**Task brief**
After going through the data below, state how many lines contain "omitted", and nothing else.

**Items from a dataset**
↓

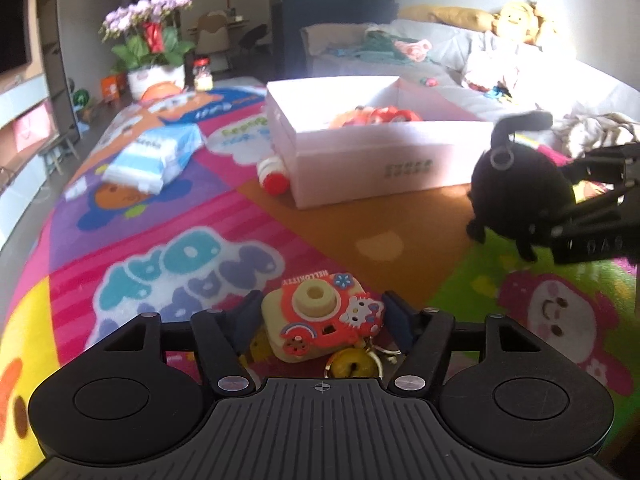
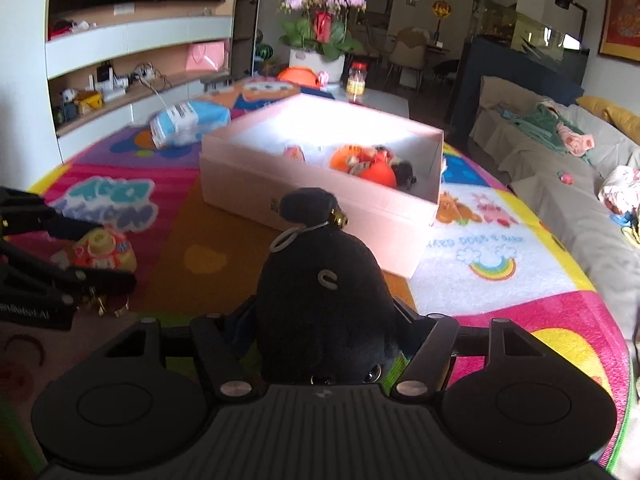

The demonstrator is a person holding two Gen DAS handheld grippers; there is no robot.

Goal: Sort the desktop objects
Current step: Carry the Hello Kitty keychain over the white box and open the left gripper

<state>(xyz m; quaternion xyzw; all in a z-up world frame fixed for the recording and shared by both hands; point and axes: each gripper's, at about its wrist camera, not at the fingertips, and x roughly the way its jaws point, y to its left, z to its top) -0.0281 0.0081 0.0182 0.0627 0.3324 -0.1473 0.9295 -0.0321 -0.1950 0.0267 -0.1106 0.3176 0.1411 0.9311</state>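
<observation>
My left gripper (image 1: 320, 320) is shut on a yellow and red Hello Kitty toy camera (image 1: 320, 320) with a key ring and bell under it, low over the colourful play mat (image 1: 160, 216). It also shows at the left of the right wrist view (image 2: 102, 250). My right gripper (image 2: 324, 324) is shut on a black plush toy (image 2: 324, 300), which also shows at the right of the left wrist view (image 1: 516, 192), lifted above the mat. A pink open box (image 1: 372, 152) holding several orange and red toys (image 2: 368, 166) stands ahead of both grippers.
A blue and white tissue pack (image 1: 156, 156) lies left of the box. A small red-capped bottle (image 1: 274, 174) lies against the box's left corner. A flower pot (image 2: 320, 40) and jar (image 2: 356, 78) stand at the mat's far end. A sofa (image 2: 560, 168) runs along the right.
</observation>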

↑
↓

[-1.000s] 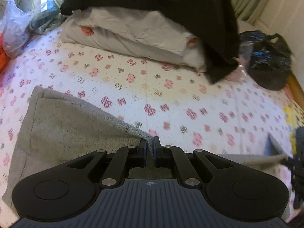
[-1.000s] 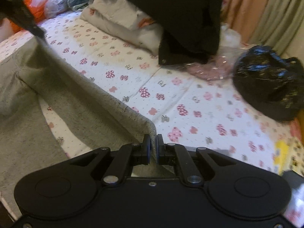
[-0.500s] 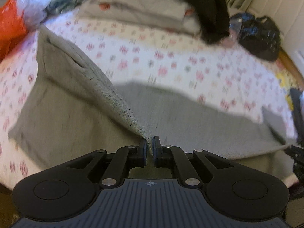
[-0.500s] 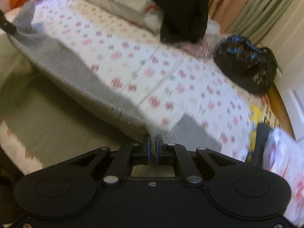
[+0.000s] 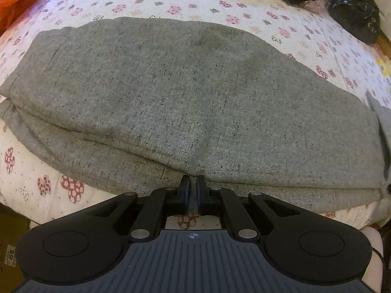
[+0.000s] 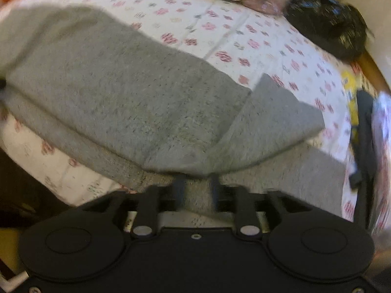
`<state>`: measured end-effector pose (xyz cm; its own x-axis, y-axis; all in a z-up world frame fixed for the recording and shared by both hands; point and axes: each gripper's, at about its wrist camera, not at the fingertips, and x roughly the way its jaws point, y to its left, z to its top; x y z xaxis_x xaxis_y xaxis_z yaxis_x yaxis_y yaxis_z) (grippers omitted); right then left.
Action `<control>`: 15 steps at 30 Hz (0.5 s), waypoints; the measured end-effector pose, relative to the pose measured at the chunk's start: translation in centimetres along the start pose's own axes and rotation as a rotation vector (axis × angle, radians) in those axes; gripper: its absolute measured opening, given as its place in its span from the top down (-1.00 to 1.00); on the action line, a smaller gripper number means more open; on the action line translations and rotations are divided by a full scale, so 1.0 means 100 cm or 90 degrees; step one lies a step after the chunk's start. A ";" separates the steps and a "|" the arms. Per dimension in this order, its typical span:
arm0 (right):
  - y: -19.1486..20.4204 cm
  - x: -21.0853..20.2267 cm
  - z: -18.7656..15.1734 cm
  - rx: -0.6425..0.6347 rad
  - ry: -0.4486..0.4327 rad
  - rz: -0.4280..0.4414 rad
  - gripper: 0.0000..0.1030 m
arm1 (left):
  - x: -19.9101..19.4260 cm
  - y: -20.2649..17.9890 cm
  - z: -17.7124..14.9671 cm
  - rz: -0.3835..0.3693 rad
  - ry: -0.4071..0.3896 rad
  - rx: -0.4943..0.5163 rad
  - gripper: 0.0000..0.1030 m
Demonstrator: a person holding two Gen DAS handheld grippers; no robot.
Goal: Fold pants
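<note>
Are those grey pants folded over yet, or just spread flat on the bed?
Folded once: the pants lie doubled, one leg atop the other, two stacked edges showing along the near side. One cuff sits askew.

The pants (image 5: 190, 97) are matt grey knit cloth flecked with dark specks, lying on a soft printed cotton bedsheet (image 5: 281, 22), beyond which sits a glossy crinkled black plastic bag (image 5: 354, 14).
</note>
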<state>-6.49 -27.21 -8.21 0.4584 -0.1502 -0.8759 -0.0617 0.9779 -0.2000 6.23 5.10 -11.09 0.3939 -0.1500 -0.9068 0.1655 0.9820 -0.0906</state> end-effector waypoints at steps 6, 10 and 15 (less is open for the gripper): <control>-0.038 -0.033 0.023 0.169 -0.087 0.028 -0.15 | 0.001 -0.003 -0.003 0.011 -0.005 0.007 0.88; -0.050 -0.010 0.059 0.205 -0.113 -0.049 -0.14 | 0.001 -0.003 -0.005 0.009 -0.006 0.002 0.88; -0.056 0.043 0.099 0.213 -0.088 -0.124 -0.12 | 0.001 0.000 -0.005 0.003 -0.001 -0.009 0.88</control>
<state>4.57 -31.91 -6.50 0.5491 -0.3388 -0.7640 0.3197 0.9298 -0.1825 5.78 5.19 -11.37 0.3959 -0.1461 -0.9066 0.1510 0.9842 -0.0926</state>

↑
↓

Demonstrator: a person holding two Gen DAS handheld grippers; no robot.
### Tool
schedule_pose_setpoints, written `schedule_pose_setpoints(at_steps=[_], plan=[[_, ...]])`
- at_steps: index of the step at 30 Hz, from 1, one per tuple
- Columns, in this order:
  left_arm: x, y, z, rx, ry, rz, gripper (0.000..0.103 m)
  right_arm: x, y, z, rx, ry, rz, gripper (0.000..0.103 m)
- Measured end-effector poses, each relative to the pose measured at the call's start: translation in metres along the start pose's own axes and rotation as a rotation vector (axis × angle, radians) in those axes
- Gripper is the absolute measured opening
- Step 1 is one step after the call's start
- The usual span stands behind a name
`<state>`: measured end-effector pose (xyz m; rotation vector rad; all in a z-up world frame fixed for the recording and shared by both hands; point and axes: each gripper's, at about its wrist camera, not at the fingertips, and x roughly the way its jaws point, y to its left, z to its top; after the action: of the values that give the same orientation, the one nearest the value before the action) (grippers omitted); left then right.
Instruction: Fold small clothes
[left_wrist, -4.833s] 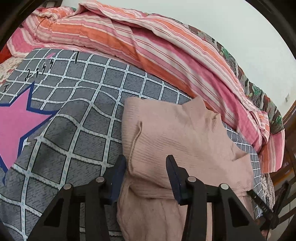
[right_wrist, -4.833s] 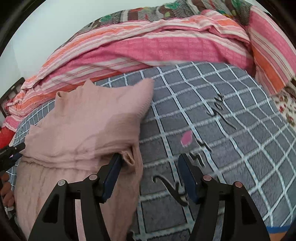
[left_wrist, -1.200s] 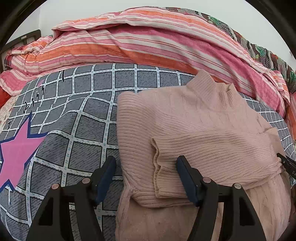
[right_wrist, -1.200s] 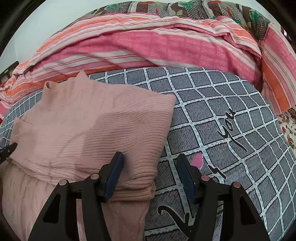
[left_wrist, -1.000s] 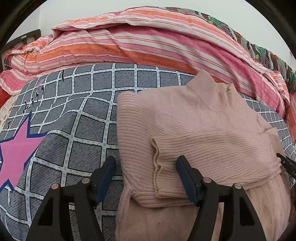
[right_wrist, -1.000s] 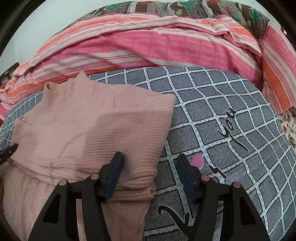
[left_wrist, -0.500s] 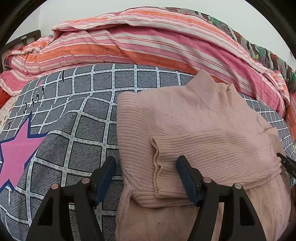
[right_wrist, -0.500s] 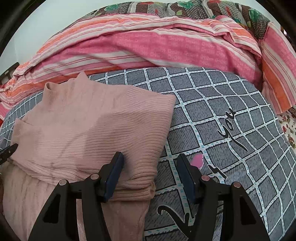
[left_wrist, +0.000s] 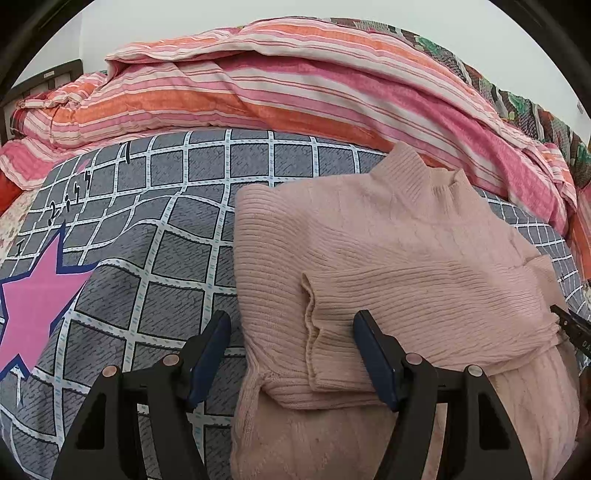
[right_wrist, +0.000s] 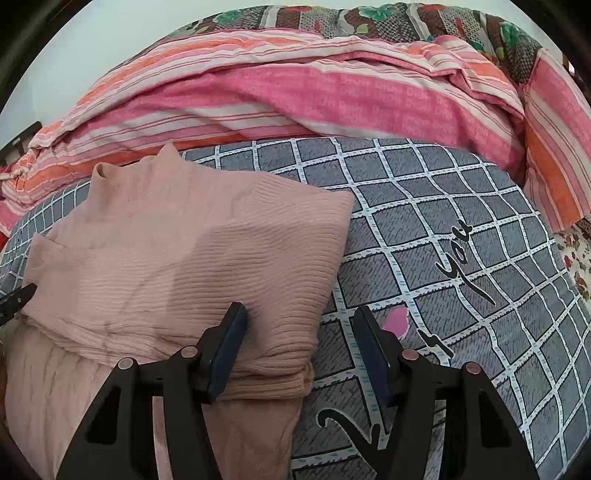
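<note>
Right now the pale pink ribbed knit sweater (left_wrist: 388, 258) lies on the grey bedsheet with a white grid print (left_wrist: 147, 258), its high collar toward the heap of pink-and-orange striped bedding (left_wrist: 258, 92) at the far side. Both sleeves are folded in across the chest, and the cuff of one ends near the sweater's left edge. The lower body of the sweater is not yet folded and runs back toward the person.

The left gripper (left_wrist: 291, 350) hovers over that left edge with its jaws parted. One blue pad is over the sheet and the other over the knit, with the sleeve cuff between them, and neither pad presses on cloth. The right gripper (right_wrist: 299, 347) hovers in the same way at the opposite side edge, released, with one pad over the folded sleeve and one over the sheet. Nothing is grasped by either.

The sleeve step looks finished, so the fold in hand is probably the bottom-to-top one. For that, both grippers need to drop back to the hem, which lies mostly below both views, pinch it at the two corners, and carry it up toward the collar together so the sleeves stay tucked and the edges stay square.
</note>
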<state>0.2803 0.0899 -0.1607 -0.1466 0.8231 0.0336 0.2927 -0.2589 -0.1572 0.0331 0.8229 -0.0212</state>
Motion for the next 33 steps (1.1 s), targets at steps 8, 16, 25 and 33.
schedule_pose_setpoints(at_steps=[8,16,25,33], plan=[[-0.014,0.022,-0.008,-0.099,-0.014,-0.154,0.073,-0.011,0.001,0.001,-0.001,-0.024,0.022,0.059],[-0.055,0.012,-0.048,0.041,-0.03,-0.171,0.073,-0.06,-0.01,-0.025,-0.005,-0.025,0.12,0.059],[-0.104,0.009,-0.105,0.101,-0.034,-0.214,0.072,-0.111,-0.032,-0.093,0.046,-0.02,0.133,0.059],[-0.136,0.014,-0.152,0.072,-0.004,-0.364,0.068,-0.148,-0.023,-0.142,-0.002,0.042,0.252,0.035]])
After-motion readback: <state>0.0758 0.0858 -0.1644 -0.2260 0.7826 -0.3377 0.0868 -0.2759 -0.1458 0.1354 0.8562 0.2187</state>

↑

**Written reply**
2